• Instructions to follow
Please transcribe the data below exactly. Leave the pictures out.

Task material section start

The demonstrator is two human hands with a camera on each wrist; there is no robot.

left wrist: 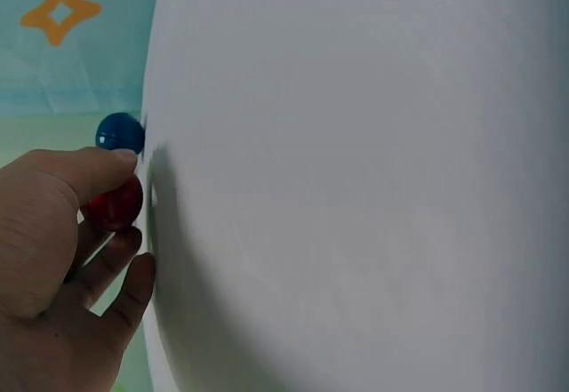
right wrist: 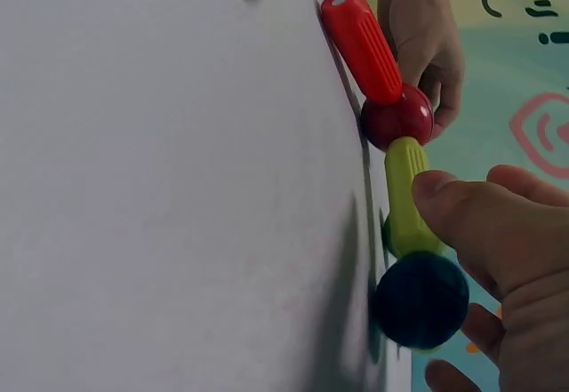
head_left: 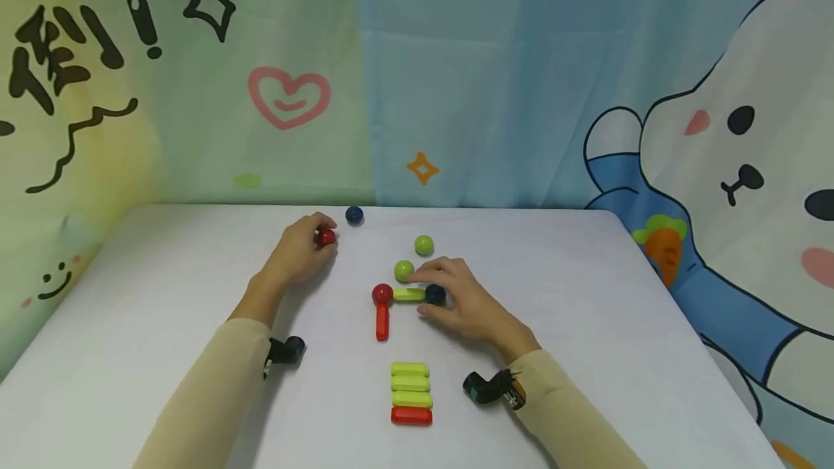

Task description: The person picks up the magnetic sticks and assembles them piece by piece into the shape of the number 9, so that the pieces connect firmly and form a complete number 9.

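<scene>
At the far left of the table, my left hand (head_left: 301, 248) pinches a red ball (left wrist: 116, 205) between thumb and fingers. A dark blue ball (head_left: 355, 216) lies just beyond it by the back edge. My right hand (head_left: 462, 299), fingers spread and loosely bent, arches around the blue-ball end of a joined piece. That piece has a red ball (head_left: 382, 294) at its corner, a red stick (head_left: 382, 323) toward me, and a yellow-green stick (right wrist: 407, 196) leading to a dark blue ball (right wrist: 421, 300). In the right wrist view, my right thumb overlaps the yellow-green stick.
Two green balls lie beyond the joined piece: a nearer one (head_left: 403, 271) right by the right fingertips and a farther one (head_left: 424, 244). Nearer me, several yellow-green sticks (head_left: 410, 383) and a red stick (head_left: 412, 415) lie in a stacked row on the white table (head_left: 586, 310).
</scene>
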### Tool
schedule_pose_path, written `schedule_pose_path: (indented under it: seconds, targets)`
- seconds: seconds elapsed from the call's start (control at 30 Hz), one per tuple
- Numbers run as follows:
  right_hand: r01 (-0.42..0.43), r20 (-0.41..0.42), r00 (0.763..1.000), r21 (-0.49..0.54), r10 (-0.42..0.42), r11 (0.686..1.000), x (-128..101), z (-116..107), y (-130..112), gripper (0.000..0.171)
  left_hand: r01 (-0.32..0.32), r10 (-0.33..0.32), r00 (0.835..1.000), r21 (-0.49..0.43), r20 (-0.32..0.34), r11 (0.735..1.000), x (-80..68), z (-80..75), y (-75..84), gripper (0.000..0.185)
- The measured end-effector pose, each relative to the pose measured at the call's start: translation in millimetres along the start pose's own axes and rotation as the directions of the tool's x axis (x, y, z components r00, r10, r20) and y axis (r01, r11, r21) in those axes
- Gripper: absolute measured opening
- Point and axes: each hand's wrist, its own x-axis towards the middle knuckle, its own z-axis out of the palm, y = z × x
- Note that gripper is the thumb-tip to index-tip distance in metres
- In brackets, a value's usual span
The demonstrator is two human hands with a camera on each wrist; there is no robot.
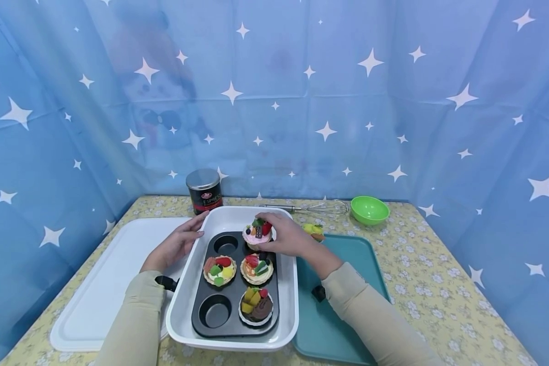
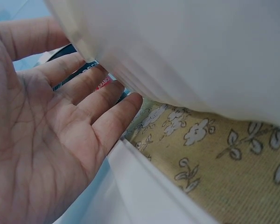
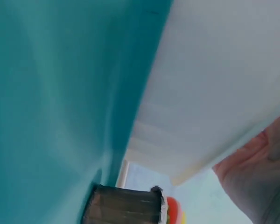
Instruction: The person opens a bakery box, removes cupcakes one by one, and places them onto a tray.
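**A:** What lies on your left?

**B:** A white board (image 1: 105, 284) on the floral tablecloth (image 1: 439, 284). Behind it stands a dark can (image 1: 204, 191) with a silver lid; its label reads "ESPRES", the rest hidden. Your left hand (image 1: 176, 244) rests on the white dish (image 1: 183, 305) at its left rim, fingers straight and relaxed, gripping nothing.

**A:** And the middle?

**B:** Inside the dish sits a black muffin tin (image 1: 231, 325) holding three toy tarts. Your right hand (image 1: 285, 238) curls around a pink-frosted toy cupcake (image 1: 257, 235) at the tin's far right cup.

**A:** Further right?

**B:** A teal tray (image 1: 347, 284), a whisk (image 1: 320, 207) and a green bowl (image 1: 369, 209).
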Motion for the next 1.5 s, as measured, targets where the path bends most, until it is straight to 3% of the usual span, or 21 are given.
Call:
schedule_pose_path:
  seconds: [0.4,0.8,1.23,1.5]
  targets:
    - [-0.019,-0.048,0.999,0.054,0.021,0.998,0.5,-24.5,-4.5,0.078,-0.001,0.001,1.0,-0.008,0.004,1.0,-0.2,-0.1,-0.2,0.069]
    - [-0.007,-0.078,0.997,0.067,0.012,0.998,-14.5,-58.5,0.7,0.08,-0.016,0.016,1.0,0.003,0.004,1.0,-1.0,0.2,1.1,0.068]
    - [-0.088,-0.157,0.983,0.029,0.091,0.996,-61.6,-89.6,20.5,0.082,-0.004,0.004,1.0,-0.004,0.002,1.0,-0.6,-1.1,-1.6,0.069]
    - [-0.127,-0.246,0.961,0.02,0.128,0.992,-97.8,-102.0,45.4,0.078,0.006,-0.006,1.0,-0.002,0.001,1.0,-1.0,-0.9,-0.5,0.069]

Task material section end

• Answer
The demonstrator is two human hands with a camera on each wrist; there is no robot.

left wrist: 
right wrist: 
head_left: 

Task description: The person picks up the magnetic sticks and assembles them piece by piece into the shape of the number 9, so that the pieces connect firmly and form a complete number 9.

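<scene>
At the far left of the table, my left hand (head_left: 301, 248) pinches a red ball (left wrist: 116, 205) between thumb and fingers. A dark blue ball (head_left: 355, 216) lies just beyond it by the back edge. My right hand (head_left: 462, 299), fingers spread and loosely bent, arches around the blue-ball end of a joined piece. That piece has a red ball (head_left: 382, 294) at its corner, a red stick (head_left: 382, 323) toward me, and a yellow-green stick (right wrist: 407, 196) leading to a dark blue ball (right wrist: 421, 300). In the right wrist view, my right thumb overlaps the yellow-green stick.
Two green balls lie beyond the joined piece: a nearer one (head_left: 403, 271) right by the right fingertips and a farther one (head_left: 424, 244). Nearer me, several yellow-green sticks (head_left: 410, 383) and a red stick (head_left: 412, 415) lie in a stacked row on the white table (head_left: 586, 310).
</scene>
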### Tool
schedule_pose_path, written `schedule_pose_path: (indented under it: seconds, targets)`
- seconds: seconds elapsed from the call's start (control at 30 Hz), one per tuple
- Numbers run as follows:
  right_hand: r01 (-0.42..0.43), r20 (-0.41..0.42), r00 (0.763..1.000), r21 (-0.49..0.54), r10 (-0.42..0.42), r11 (0.686..1.000), x (-128..101), z (-116..107), y (-130..112), gripper (0.000..0.171)
  left_hand: r01 (-0.32..0.32), r10 (-0.33..0.32), r00 (0.835..1.000), r21 (-0.49..0.43), r20 (-0.32..0.34), r11 (0.735..1.000), x (-80..68), z (-80..75), y (-75..84), gripper (0.000..0.185)
- The measured end-effector pose, each relative to the pose measured at the call's start: translation in millimetres along the start pose's own axes and rotation as the directions of the tool's x axis (x, y, z components r00, r10, r20) and y axis (r01, r11, r21) in those axes
- Gripper: absolute measured opening
- Point and axes: each hand's wrist, its own x-axis towards the middle knuckle, its own z-axis out of the palm, y = z × x
- Note that gripper is the thumb-tip to index-tip distance in metres
- In brackets, a value's usual span
The demonstrator is two human hands with a camera on each wrist; there is no robot.
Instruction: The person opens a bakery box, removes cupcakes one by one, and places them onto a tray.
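**A:** What lies on your left?

**B:** A white board (image 1: 105, 284) on the floral tablecloth (image 1: 439, 284). Behind it stands a dark can (image 1: 204, 191) with a silver lid; its label reads "ESPRES", the rest hidden. Your left hand (image 1: 176, 244) rests on the white dish (image 1: 183, 305) at its left rim, fingers straight and relaxed, gripping nothing.

**A:** And the middle?

**B:** Inside the dish sits a black muffin tin (image 1: 231, 325) holding three toy tarts. Your right hand (image 1: 285, 238) curls around a pink-frosted toy cupcake (image 1: 257, 235) at the tin's far right cup.

**A:** Further right?

**B:** A teal tray (image 1: 347, 284), a whisk (image 1: 320, 207) and a green bowl (image 1: 369, 209).
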Motion for the next 1.5 s, as measured, targets where the path bends most, until it is straight to 3% of the usual span, or 21 are given.
Call:
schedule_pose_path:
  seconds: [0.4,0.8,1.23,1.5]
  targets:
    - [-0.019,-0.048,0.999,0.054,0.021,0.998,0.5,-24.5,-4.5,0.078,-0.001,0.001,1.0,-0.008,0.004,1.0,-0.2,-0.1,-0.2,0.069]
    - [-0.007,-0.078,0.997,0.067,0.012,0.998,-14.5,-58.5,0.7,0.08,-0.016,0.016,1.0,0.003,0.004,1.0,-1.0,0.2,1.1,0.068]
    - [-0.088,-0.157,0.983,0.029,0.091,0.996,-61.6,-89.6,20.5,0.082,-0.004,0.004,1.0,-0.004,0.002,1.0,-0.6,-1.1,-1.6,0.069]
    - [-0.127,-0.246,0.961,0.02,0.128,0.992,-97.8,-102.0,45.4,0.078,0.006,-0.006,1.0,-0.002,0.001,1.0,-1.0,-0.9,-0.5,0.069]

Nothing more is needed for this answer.